I find it funny that so many people think this is easy to do, or that screwing over CVC is a simple proposition - the sale of the rights was legal - as soon as FOTA announces the new series, given they have openly stated that they want to get rid of CVC - the lawsuits begin.

At issue - FOTA deliberately setting up a rival series to destroy a valid venture capital deal. Once the big capital firms enter the fray - game over. Their lawyers will eat FOTA for lunch.

But FOTA aren't 'deliberately setting up a rival series to destroy a valid venture capital deal'. As has been widely documented, their primary, publicly-stated grievance is that the governing body consistently changes the rules and as a result they are setting up a series with their own, more stable rules (a solution to the dispute that was suggested by the President of said governing body, incidentally).

The CVC deal would be 'collateral damage', undoubtedly, but I was under the impression that the FOTA teams had no contract with FOM because no new Concorde agreement had been signed? The teams are free to come and go as they please, like Honda did, like teams always have, according to whether or not it suits them. Isn't that what Max kept on telling us? Without a binding contract with FOM - and especially when payments have not apparently been forthcoming - why do you think that the existing participants of F1 owe CVC a long-term living? They bought the box office, not the actors. Why weren't Honda sued by the CRH when they left F1, or any other now-defunct team for that matter? Why didn't they sue Schumacher, the star name, for having the audacity to quit 'their' show?
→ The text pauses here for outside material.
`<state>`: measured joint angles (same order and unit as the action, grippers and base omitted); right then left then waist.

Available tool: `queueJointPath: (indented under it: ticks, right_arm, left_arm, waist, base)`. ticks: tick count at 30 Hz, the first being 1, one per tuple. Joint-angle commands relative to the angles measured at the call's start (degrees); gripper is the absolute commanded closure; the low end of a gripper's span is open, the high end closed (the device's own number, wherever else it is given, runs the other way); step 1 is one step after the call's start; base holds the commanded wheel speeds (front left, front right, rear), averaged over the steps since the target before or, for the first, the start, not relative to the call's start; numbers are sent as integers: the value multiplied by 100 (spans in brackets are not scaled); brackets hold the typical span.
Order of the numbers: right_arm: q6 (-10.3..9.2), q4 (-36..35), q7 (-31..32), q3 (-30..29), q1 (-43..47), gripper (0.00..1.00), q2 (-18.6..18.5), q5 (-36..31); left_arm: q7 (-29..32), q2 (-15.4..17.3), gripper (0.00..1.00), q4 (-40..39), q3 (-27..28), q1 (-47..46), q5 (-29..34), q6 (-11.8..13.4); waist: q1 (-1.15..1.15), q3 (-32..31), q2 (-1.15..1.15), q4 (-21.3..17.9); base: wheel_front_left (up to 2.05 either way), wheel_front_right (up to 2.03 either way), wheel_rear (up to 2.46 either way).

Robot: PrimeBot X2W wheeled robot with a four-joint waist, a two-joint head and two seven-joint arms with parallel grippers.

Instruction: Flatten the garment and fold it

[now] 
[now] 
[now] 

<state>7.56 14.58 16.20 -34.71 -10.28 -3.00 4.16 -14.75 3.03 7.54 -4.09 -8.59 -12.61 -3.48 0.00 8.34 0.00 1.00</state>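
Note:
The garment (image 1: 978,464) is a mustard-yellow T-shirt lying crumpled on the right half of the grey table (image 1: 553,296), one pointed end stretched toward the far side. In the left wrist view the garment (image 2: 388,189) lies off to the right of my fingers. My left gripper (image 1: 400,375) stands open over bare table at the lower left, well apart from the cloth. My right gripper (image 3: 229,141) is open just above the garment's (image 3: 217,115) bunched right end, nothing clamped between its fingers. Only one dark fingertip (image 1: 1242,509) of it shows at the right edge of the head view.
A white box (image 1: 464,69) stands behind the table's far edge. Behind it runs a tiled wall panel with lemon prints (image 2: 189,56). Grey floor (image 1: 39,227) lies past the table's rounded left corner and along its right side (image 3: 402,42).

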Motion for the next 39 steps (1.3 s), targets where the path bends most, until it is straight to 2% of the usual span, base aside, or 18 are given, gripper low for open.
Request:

It's not like the FIA F1 World Championship will cease to exist. The grid will be full and the sport will be in rude health... didn't Max keep telling us that too? CVC will own the commercial rights to it, to exploit as they see fit, as is their legal right. If the EU says that the teams can race in whatever open wheel motor racing series they like, on what grounds can anyone sue them if they actually do (possible complications with Ferrari and Red Bull aside)?

I do not believe, by the way, that the collective legal firepower of Toyota, Mercedes-Benz, Renault, Fiat/Ferrari and Red Bull is going to be 'eaten for lunch' by any other legal counsel.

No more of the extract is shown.